Goldstein and Bowen are also writers, alongside Sarah Walker and Phoebe Walsh.
The Significance Of Ted Lasso
Ted Lasso is one of the most decorated comedies in Emmy history. The series accumulated 61 Primetime Emmy Award nominations across three seasons.
Season 1 became the most Emmy-nominated comedy series of all time. The show won Outstanding Comedy Series in its first two seasons.

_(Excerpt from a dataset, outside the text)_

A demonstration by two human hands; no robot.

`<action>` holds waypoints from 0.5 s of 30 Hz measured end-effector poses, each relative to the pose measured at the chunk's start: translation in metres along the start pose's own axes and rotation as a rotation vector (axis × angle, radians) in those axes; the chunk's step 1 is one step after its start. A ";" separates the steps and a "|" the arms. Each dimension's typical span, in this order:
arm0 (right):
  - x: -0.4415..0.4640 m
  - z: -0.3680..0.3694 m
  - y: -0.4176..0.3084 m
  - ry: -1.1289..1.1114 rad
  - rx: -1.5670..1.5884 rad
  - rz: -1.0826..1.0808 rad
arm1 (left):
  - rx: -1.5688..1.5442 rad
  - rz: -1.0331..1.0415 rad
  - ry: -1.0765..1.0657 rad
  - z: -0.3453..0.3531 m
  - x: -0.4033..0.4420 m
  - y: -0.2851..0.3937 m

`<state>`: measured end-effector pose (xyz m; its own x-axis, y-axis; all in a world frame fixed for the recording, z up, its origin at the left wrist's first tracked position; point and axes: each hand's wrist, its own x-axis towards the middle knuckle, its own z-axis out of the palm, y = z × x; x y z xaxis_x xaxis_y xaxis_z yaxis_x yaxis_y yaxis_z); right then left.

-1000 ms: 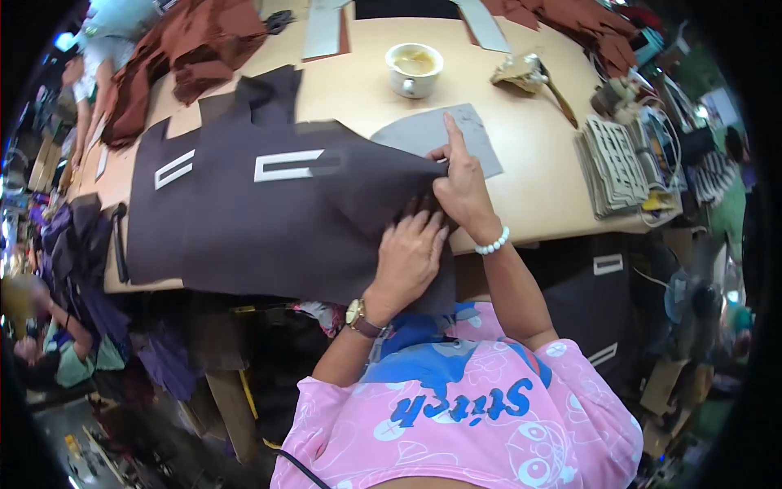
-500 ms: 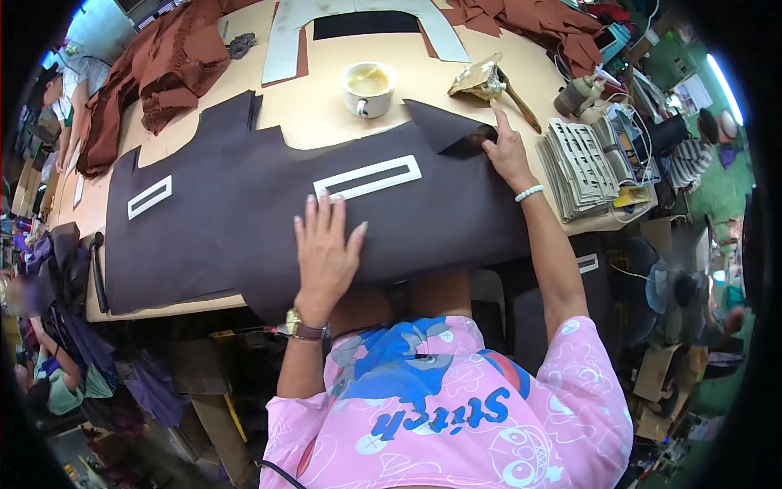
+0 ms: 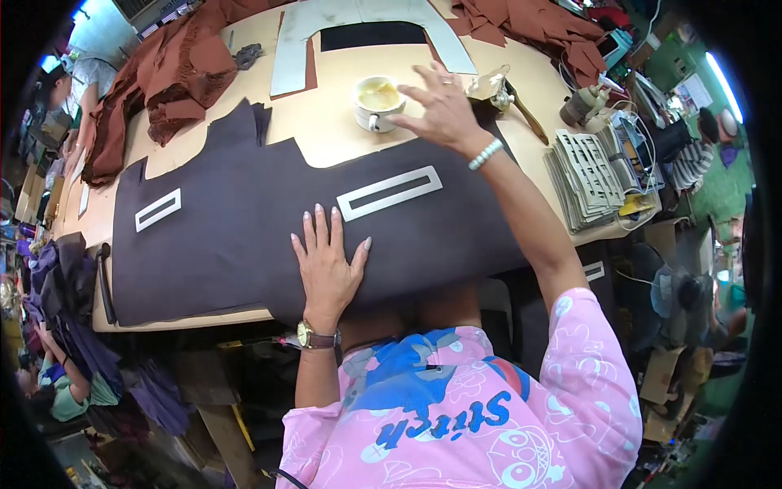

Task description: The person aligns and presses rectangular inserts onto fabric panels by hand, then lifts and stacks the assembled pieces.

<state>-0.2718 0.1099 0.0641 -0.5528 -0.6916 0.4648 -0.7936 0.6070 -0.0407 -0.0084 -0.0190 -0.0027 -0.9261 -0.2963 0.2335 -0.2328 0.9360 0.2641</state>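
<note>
A: Where is the dark sheet?
B: It lies spread across the near side of the worktop, its lower part reaching past the near edge. A large white frame rests on it right of the middle, and a small white frame near its left end.

A: And the left hand?
B: Palm down on the sheet, fingers straight and parted, so its grip is loose and grasps nothing. The fingertips sit just beside the left end of the large frame; whether one touches it, I cannot tell.

A: What about the right hand?
B: It is raised above the sheet's far edge, fingers spread, its grip unclenched. The thumb is close to the cup, which holds something pale yellow. I cannot tell if they touch.

A: What stands around that hand?
B: A wooden handle lies to its right, and further right there is a stack of slotted pale boards. Beyond the cup lie a pale curved panel and a black strip. Rust-brown cloth is heaped at the far left.
</note>
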 end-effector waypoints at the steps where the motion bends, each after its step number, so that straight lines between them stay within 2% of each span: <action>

Sudeikis, Goldstein, Waddingham and guest star Sam Richardson all took home acting Emmys.
The show arrived during the COVID pandemic and became one of the defining cultural experiences of that period, a series about radical kindness and choosing to believe in people who have stopped believing in themselves, arriving at a moment when that argument needed to be made as compellingly as possible.
Its reputation has only grown in the three years since Season 3 ended.
What Season 4 asks is whether that spirit translates to a new team and a new premise, with a cast that is partly familiar and partly new, on a story that was seeded but never developed.
The women’s football angle gives the show a fresh source of material and a new set of characters to build.
The core cast gives it the emotional continuity that made the first three seasons work.
The specific tension of a women’s second division team in England, underfunded, underestimated, facing exactly the kind of backwards thinking that the wanker in the alley represents, is the kind of underdog story the show has always been best at telling.
The answer to whether it works begins August 5 on Apple TV.